Select a template that fits your content:

  • Team Context - Overview of your services and environment
  • Alert Runbook - Procedure for a specific alert
  • Integration Guide - How to use a specific tool
  • Blank - Start from scratch
4
Write Your Content

Use the markdown editor to write your document. The editor supports:

  • Standard markdown formatting
  • Code blocks with syntax highlighting
  • Tables for structured information
  • Live preview
5
Save

Click Save. Your document is immediately available to the AI agent during investigations.

Document Categories

Agent's Instructions

General context that applies across investigations.

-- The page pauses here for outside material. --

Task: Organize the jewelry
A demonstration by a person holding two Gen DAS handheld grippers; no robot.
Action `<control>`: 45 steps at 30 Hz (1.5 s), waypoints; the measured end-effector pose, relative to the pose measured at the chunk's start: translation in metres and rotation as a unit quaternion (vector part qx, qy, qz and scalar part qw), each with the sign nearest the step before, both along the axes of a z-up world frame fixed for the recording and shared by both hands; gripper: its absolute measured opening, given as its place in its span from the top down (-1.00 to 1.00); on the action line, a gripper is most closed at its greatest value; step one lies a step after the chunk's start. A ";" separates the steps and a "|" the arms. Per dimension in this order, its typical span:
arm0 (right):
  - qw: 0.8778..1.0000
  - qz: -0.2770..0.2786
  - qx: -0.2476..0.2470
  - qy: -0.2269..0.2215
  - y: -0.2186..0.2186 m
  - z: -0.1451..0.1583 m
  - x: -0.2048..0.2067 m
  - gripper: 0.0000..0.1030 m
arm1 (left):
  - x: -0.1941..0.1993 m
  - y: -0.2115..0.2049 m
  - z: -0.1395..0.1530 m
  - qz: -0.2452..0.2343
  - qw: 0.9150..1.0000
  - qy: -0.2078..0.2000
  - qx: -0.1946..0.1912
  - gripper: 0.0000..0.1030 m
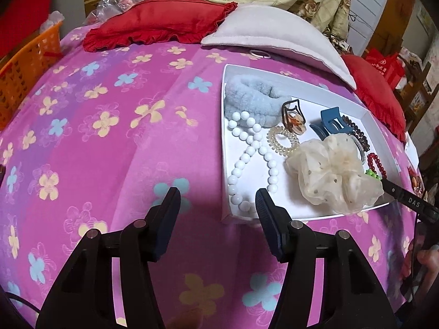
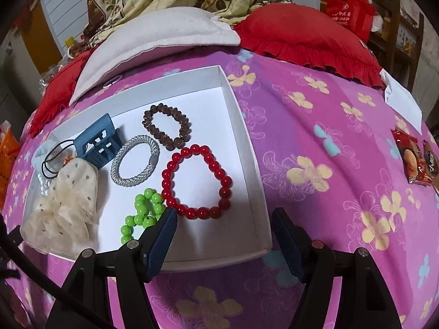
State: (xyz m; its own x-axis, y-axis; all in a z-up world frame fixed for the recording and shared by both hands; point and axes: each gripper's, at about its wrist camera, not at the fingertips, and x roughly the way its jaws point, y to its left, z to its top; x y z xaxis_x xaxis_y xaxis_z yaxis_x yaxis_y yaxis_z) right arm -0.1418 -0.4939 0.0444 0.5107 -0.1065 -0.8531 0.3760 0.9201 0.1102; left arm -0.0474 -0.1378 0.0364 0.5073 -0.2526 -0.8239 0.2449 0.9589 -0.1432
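The left gripper (image 1: 218, 196) has its jaws parted with nothing between them, straddling the near left corner of the white tray (image 1: 223, 104): 1 finger hangs over the pink floral bedsheet (image 1: 109, 126), the other over the tray's edge. Just ahead of it lies the white bead necklace (image 1: 248, 150). Beyond that sit a clear coil hair tie (image 1: 279, 141), a fluffy blue scrunchie (image 1: 252, 96), an amber hair clip (image 1: 295, 118) and a blue claw clip (image 1: 330, 122). The cream dotted scrunchie (image 1: 333, 171) bulks up to the right.

The right gripper (image 2: 223, 215) also stands open and empty, its jaws spanning the tray's near right corner. Its left finger touches or overlaps the green bead bracelet (image 2: 145, 212); which, the view does not settle. The red bead bracelet (image 2: 196, 181) lies just ahead between the fingers. Further on are a silver braided band (image 2: 134, 160) and a brown bead bracelet (image 2: 166, 126).

The tray's raised rim stands in the path of both grippers. Bare sheet spreads wide to the outer side of each. A red frilled cushion (image 2: 304, 35) and a white pillow (image 2: 153, 38) close off the far edge. An orange basket (image 1: 24, 74) sits far left, and snack packets (image 2: 411, 156) far right.
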 end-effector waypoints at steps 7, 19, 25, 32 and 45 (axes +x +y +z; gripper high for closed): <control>0.999 -0.011 -0.013 -0.046 0.004 0.034 -0.027 -0.36 | -0.017 0.000 0.010 0.005 0.999 -0.041 0.028 -0.10; 0.991 0.049 -0.057 -0.107 0.076 0.065 -0.127 -0.48 | -0.127 0.007 0.040 0.043 0.983 -0.154 0.089 -0.47; 0.985 0.087 -0.071 -0.134 0.111 0.070 -0.157 -0.48 | -0.183 0.006 0.068 0.056 0.974 -0.196 0.098 -0.50; 0.976 0.075 -0.091 -0.181 0.118 0.088 -0.191 -0.56 | -0.233 -0.003 0.095 0.041 0.969 -0.222 0.099 -0.51; 0.971 0.074 -0.107 -0.201 0.139 0.101 -0.224 -0.60 | -0.272 -0.007 0.091 0.015 0.977 -0.198 0.082 -0.51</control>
State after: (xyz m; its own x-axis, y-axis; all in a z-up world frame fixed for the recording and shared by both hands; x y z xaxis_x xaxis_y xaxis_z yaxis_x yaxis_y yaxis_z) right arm -0.3655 -0.3549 0.1454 0.8206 -0.1583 -0.5491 0.2032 0.9789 0.0214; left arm -0.3192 -0.1450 0.1277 0.7997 -0.1135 -0.5896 0.2210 0.9687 0.1133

Start here with a team overview document:

# Platform Team Context

## Our Services
- **payments-api**: Payment processing (github.com/acme/payments-api)
- **user-service**: Authentication (github.com/acme/user-service)
- **gateway**: API gateway, routes all external traffic

## Key Datadog Dashboards
- "Platform Team Overview" - First stop for any incident
- "Payments Deep Dive" - Payment-related investigations
- "Database Performance" - Slow query issues

## On-Call Contacts
- Primary: #platform-oncall in Slack
- Escalation: Page @platform-lead after 15 minutes

Alert Runbooks

Procedures for specific alerts. Include what the alert means, how to investigate, and how to resolve:

# High Payment Latency

## What This Means
Payment API p99 latency exceeded 500ms for 5+ minutes.

## Investigation Steps
1. Open "Payments Deep Dive" dashboard in Datadog
2. Check if latency is isolated to specific endpoints
3. Look for correlation with database latency

## Common Causes
- Database connection pool exhaustion
- Downstream payment provider issues
- Recent deployment regression

## Resolution
- If database: Scale API replicas or kill long-running queries
- If provider: Check status.stripe.com, enable fallback
- If deployment: Roll back with `kubectl rollout undo`

Integrations

How your team uses specific tools—dashboards, queries, tagging conventions:

# How We Use Datadog

## Tagging Convention
- `env:production`, `env:staging`
- `service:<service-name>`
- `team:platform`, `team:payments`

## Useful Log Queries
- All errors: `status:error env:production`
- Payment failures: `service:payments-api @error.type:PaymentFailed`

## APM Services
- `payments-api-prod` (production payments)
- `user-service-prod` (production auth)

Memories

Learnings from past investigations—what happened, how you found it, how to prevent it:

# Memory: Payment Timeouts During Batch Processing

## What Happened
Payment latency spiked to 2s+ every day at 2pm PST.

## Root Cause
Batch job exhausting database connection pool.

## How We Found It
1. Noticed pattern only occurred weekdays at same time
2. Correlated with batch job schedule
3. Connection pool metrics showed saturation

## Prevention
- Added connection limits to batch job
- New alert: connection pool > 80%

Writing Effective Documents

Be Specific

The agent can't use vague guidance. Instead of "check the dashboard," write "open the 'Platform Team Overview' dashboard in Datadog."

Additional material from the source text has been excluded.